Jun 23, 2010 19:24
I went to jiujitsu today and got armbarred by a white belt.
This, in itself, is not that interesting -- I'm really not very good, and definitely not very strong, so it is often the case that someone with some skill and some physical attributes will do this to me. What is interesting in how it happened. I was standing up in his guard, with poor posture, hunched over, and my arms extended: a sure-fire recipe for an armbar. I knew everything he was about to do, but then he actually did it -- and I couldn't do anything about it.
Of course, I've done jiujitsu long enough to know that this is dumb. The reason I did this was part laziness and part gamble. Passing anyone's guard is at least a little bit annoying to do properly. Anyone even a little bit good can make guard-passing difficult by simply keeping the guard locked and breaking posture. However, passing guard often happens when the bottom man opens his legs to attack with a submission or sweep, and fails.
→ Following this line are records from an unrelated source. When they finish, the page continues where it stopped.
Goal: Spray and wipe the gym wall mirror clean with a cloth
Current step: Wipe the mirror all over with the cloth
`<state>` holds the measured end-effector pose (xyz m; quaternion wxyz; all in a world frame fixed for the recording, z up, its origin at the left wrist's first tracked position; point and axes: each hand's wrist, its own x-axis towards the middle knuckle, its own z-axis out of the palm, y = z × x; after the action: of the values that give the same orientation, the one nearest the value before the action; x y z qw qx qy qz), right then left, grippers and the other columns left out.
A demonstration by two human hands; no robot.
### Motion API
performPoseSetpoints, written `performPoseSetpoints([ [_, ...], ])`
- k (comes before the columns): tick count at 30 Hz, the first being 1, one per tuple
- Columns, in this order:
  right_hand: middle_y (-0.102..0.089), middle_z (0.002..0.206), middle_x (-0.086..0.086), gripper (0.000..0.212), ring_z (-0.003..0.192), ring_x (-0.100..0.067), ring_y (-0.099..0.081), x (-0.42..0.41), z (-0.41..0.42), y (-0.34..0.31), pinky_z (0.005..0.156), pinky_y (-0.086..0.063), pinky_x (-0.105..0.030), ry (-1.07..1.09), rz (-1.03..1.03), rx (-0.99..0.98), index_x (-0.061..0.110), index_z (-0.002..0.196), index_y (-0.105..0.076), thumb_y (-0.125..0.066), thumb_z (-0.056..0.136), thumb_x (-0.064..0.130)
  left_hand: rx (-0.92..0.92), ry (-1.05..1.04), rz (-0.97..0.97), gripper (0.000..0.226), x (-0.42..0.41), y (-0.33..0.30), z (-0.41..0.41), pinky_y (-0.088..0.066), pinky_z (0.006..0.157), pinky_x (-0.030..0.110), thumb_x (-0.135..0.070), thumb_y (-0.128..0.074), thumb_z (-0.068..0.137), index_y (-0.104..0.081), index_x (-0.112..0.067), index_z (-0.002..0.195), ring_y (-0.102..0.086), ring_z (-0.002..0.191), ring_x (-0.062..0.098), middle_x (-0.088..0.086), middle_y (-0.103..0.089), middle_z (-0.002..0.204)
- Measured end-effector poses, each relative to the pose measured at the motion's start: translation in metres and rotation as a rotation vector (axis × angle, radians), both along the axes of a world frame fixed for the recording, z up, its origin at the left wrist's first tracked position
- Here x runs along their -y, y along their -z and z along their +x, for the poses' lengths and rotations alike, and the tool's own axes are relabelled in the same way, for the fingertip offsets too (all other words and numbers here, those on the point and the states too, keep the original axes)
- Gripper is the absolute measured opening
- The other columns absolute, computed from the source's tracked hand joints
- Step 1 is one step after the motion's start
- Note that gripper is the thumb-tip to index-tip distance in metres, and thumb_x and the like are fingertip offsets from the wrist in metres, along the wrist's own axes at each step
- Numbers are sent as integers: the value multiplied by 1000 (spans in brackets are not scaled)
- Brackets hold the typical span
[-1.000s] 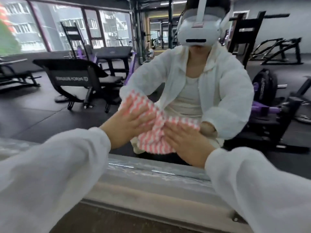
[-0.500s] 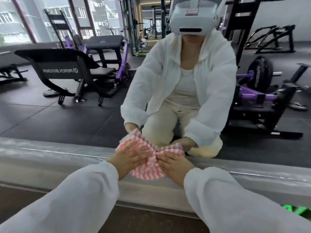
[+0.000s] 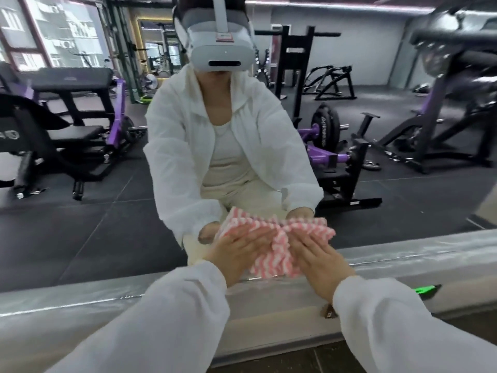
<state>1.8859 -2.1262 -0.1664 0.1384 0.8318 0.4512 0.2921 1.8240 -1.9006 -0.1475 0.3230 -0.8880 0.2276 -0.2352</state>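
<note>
We press the pink-striped cloth (image 3: 271, 238) flat against the mirror (image 3: 94, 224) near its bottom edge. Both grips are spread, left hand (image 3: 236, 251) and right hand (image 3: 320, 261) fingers straight on the cloth.

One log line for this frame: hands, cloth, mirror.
left hand: flat on cloth | right hand: flat on cloth | cloth: pressed on mirror, low near bottom edge | stage: wiping

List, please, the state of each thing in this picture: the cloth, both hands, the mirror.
cloth: bunched, pressed against the mirror's lower edge
left hand: fingers straight, pressing the cloth
right hand: fingers straight, pressing the cloth
mirror: upright, reflecting the gym
</note>
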Motion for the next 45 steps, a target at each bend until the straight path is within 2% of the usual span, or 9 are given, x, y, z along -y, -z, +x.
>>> performPoseSetpoints([
  [4, -46, 139, -18, 60, 130, -32, -33, -13, 10, -77, 115, -12, -39, 32, 177, 169, -6, 132, -42, -41, 75, 13, 329, 68, -61, 70, -15, -78, 20, 5, 115, 46, -21, -22, 87, 7, -10, 150, -5, 139, 20, -2, -15, 151],
  [12, -30, 151, -21, 56, 137, -34, -34, -47, 3, -266, 108, -31, -41, 60, 695, 225, 0, 144, -31, -42, 90, 8, 604, 45, -317, 57, -1, -264, 23, 7, 112, 44, -29, -15, 94, -21, -18, 149, -16, 144, 26, 5, -18, 156],
  [16, -14, 157, -15, 65, 144, -27, -17, -50, 5, -299, 115, -8, -21, 9, 712, 166, 2, 148, -22, -54, 92, 8, 658, 111, -423, 55, 3, -295, 26, 3, 111, 44, -35, -29, 94, -34, -15, 145, -24, 141, 31, 9, -29, 153],
  [21, -33, 147, -27, 67, 136, -43, -31, -42, 12, -237, 112, -21, -55, 16, 560, 277, -6, 141, -34, -61, 80, -2, 628, 246, -339, 56, 6, -232, 38, -1, 113, 48, -28, -35, 90, -35, -9, 142, -25, 138, 33, 14, -36, 149],
  [24, -22, 154, -21, 65, 144, -36, -10, -21, 23, -175, 116, -10, -51, 107, 268, 267, 3, 147, -19, -32, 84, 14, 524, 255, -245, 55, 5, -170, 33, 1, 115, 48, -25, -31, 89, -31, -9, 141, -7, 145, 28, 11, -31, 150],
  [33, -60, 129, -2, 68, 127, -29, -34, 8, 20, -38, 115, 1, -48, -56, -209, 159, 21, 119, -67, -76, 54, 39, 219, 158, 91, 66, -12, -31, 12, 8, 116, 49, -18, -40, 70, -40, -17, 137, 0, 145, 25, 4, -7, 158],
  [36, -62, 126, 6, 51, 125, -21, -45, -8, 14, -9, 116, 2, -46, -74, -343, 58, 30, 115, -69, -57, 67, 45, 124, 71, 151, 82, -32, 6, -2, 4, 116, 49, -25, -53, 68, -28, -19, 146, 8, 146, 28, 6, 11, 158],
  [41, -64, 122, 11, 47, 125, -15, -46, -11, 23, 31, 110, -16, -41, -165, -444, 57, 33, 109, -71, -67, 63, 43, -4, -32, 196, 82, -23, 43, -11, 1, 117, 44, -30, -88, 42, -63, -26, 121, -40, 131, 16, -4, -49, 139],
  [45, -50, 140, 9, 54, 134, -14, -41, 30, 37, 32, 112, -26, -42, -185, -420, 70, 30, 129, -58, -49, 77, 41, -23, -65, 265, 50, 17, 65, 14, 6, 118, 44, -26, -43, 75, -62, -27, 122, -37, 127, 19, -12, -55, 131],
])
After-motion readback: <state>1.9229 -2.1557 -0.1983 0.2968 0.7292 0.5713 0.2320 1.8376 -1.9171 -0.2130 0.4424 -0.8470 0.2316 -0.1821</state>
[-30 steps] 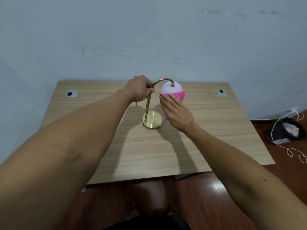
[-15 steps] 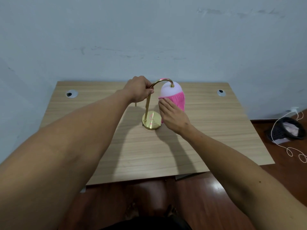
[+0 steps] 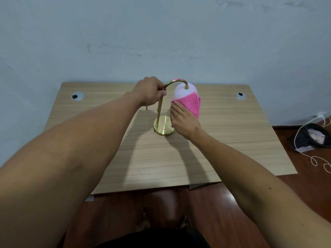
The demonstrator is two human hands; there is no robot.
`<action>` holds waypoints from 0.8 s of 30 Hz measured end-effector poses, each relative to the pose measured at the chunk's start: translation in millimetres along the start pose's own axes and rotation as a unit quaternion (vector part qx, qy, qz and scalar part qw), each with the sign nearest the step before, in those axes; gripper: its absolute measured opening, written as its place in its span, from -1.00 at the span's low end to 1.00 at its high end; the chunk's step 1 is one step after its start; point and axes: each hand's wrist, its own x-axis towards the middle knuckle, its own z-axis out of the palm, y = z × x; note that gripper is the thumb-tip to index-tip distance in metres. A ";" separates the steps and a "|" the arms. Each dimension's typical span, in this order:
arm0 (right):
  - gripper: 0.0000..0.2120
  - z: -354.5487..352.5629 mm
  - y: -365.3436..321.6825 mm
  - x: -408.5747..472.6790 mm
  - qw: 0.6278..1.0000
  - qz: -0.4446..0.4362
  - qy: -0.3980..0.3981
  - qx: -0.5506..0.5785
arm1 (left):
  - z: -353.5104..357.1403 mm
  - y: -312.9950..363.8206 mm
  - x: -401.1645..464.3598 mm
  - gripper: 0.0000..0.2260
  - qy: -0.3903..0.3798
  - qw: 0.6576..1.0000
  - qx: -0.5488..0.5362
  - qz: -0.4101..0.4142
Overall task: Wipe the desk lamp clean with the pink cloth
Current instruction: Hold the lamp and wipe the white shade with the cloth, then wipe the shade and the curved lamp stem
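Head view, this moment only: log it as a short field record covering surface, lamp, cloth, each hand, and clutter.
surface: wooden desk against a pale wall
lamp: desk lamp, gold stem arched over a round gold base, white shade hanging from the arch
cloth: pink cloth wrapped over the lower part of the shade
left hand: left hand closed around the stem near the arch
right hand: right hand pressing the cloth against the shade
clutter: dark bag and white cord on the floor at right
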 end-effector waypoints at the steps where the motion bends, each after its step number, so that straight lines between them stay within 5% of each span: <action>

Thus there are really two main ways the top man passes. He can use solid fundamentals, open his opponent's guard, and control the opponent's legs in such a way that he is able to get around them. Or he can bait a submission or a sweep, anticipate the opponent's movement, and simply beat him with speed or power. I chose the latter.
The problem with baiting someone is often not that the opponent doesn't take the bait, but that he does. The bait is typically a sacrifice, a creation of an apparent defensive weakness that is in some part an illusion. But to legitimately sell the illusion against an intelligent opponent, the bait must be tempting. Sometimes not only is the bait tempting, it is too much to give away, and weakens the position to the point where the trapper becomes the trapped.
I don't know a lot about many games, but I imagine this type of "an offer too good to turn down" occurs in a variety of games, whether it is offering up a poisoned pawn in chess, or an offside trap in soccer (way to be timely, Terrence!). In poker, you see this in a lot of ways. One might be smooth-calling with the vulnerable nuts (an especially good example of this would be flatting AA/KK preflop in NL hold'em). Or in a heads-up match, a player might repeatedly fold small pots to his opponent, hoping to trap him when he picks up a monster. This last play is extremely dangerous, because that hand may not actually every come, or at least not before the aggressive player has stolen so many pots that the trapper cannot recover.
Setting these "traps" intelligently is often one way of winning a game more quickly or more effortlessly, but perhaps at the expense of the likelihood of winning itself. Ironically (within the context of this post) is that one arena where it may be useful to set many traps is a poker tournament, where early in a tournament you play against a lot of poor players and only have a limited time frame in which to take their chips. But in most games, striving for perfection can never be much of a mistake. At least in jiujitsu, I don't plan on being lazy with my guard-passing any time in the near future.